- Image via Wikipedia
How to release loss
Loss or grief is one of the three primary emotions – anger and fear are the other two. You may reduce your chances of loss, but you will lose. Relationships change, people die, change happens. You can try to live a monastic life, but loss will find you. You can attempt to insulate yourself from feeling the loss, but loss will catch up with you.
As you probably know, the pain of loss dissolves away as you feel the pain and then release it. As an aside, much of the charge around a particular loss might be the energy or emotions associated with an older loss that was not fully experienced or released.
The secret to dealing with loss is to just feel it. Surrendering into the despair of a loss is scary. It is its own Whole Adventure where at the center of the downward spiral is a place of freedom. I know from my surrenderings that after the sobbing, I get to a place where the stillness of peace shows up. The journey down to this grace isn’t pleasurable, but the purity of its innocence is exquisite.

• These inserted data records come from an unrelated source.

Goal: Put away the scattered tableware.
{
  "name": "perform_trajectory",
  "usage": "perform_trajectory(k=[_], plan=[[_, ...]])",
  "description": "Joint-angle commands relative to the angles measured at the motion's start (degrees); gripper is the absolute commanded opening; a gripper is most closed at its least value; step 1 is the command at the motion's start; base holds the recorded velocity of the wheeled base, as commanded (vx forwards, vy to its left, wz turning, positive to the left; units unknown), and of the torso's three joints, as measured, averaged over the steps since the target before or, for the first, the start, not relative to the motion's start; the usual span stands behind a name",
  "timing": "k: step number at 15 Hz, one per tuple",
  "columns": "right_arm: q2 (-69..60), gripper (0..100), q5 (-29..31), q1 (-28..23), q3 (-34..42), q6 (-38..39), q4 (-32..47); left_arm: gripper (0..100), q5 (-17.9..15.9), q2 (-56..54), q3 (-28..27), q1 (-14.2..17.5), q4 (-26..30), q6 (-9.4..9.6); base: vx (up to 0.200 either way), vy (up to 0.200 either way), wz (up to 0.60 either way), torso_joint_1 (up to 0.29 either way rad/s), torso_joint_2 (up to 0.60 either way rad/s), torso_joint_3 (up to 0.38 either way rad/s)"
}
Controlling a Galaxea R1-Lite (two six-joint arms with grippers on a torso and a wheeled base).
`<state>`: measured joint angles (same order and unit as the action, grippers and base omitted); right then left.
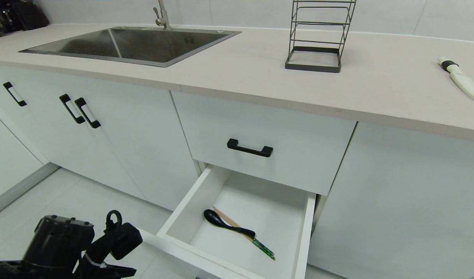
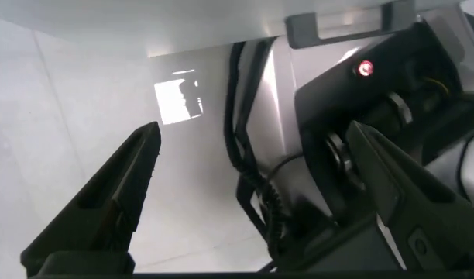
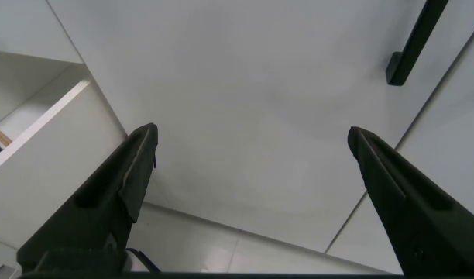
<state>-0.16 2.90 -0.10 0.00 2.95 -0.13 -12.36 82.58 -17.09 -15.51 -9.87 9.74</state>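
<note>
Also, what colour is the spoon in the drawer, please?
The spoon is black, best seen in the head view.

- Knife (image 1: 462, 79): its tip runs off the right edge of the head view, at the far right of the surface (image 1: 376, 85).
- Rack (image 1: 318, 37) and tap (image 1: 162, 15): their tops are cut off by the upper edge.
- Chopsticks (image 1: 262, 245): the middle is hidden under the handle of the spoon (image 1: 227, 224).
- Drawer (image 1: 186, 203): its front is cut off by the lower edge, and its back lies hidden under the upper drawer (image 1: 299, 155).
- Dark things (image 1: 12, 15) at the far left corner: cut off and too unclear to name.
- Handle (image 3: 415, 39) in the right wrist view: its upper end is cut off.
</note>
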Motion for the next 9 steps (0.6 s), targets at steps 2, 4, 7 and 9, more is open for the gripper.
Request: perform_trajectory(k=[2,4,7,9], plan=[[0.2,100,0.0,0.0,0.0,0.0,0.0,100,1.6,3.1,-1.0,-1.7,-2.3,-2.36,0.0,0.0,0.0,0.0,0.0,0.0],[0.2,100,0.0,0.0,0.0,0.0,0.0,100,3.3,4.7,-1.0,-5.1,-5.4,-5.7,0.0,0.0,0.0,0.0,0.0,0.0],[0.2,100,0.0,0.0,0.0,0.0,0.0,100,5.3,7.2,-1.7,-6.7,-9.5,-8.51,0.0,0.0,0.0,0.0,0.0,0.0],[0.2,100,0.0,0.0,0.0,0.0,0.0,100,5.8,8.1,-1.6,-6.7,-11.0,-8.51,0.0,0.0,0.0,0.0,0.0,0.0]])
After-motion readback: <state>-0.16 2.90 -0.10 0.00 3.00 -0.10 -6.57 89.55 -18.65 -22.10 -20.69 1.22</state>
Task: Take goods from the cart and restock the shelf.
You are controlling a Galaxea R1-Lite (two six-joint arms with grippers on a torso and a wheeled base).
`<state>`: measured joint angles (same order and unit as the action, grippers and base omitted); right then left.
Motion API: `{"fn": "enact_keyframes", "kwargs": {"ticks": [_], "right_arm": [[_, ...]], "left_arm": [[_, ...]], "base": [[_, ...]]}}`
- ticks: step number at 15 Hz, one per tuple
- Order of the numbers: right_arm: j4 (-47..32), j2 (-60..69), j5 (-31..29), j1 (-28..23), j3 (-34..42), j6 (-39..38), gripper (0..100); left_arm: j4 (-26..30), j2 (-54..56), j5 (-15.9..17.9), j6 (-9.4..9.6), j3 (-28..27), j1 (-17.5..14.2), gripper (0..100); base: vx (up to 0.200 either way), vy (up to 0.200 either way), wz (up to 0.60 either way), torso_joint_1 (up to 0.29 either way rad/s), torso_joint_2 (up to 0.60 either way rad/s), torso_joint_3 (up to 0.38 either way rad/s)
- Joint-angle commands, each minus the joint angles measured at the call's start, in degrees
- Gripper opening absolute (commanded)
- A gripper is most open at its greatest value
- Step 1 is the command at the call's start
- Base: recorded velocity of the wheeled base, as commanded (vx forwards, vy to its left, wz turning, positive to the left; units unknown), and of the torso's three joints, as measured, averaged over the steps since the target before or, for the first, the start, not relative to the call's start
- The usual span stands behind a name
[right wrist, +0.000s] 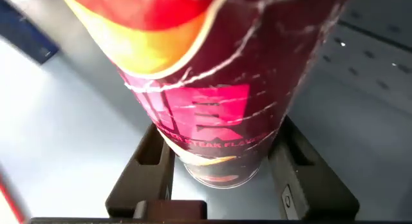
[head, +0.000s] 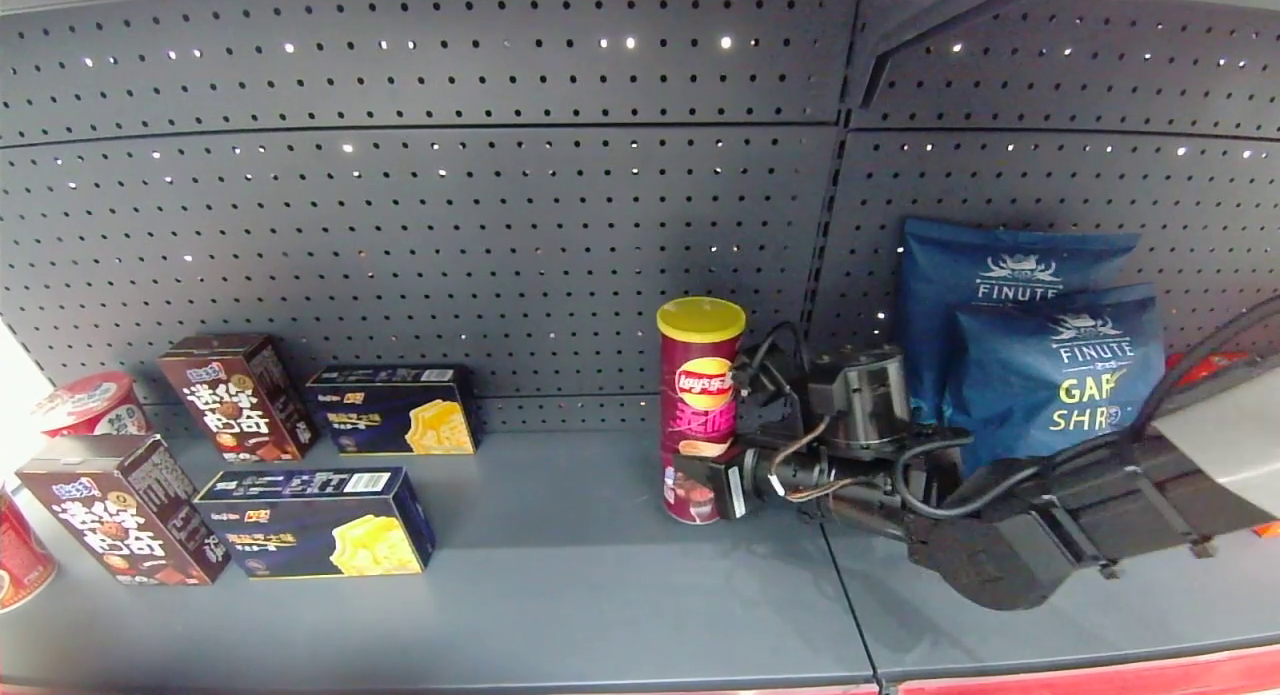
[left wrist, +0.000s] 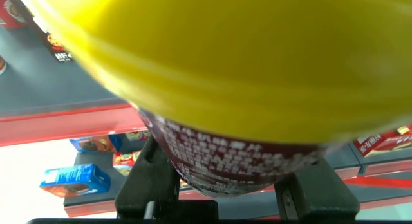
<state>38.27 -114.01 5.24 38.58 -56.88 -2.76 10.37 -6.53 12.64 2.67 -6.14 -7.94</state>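
A maroon chips can [head: 700,405] with a yellow lid stands upright on the grey shelf [head: 560,585], near its middle. My right gripper [head: 702,490] reaches in from the right and is shut on the can's lower part. The right wrist view shows this can [right wrist: 219,89] between the two black fingers [right wrist: 145,176]. In the left wrist view a second maroon chips can [left wrist: 244,166] with a yellow lid [left wrist: 225,50] is held close to the camera. My left gripper [left wrist: 225,188] is shut on its body.
Brown boxes [head: 235,395] and dark blue boxes [head: 320,520] stand at the shelf's left, with a red cup [head: 90,400] behind. Two blue bags [head: 1050,375] lean on the pegboard at the right. Bare shelf lies between the boxes and the can. Other shelves with a blue box [left wrist: 74,179] lie behind the left can.
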Motion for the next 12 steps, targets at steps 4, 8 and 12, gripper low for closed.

When you allow yourself to travel this journey, you are purging yourself of the old pain that held you back. If you’re like me, you hold back with the fear of loss. When much of the old loss is released and you’ve traveled this journey a few times, that fear – if it’s there – doesn’t take you out. You learned that you will do more than survive; you will come out the other end more whole. You will become an emotional athlete who just experienced an intense training session.
You can have mini, immediate releases by just breathing. When you hold your breath, you hold on to the pain. When you relax to inhale and exhale naturally, you release. When you’re sobbing, feeling and releasing, you’re breathing. The converse is also true, when you breathe you will feel – that’s why we often don’t breathe.
How regret and loss are linked
Regret is the remorse you feel for your action or lack of action. The regret might grow into shame or guilt. In hindsight, you judge yourself for what you did or didn’t do.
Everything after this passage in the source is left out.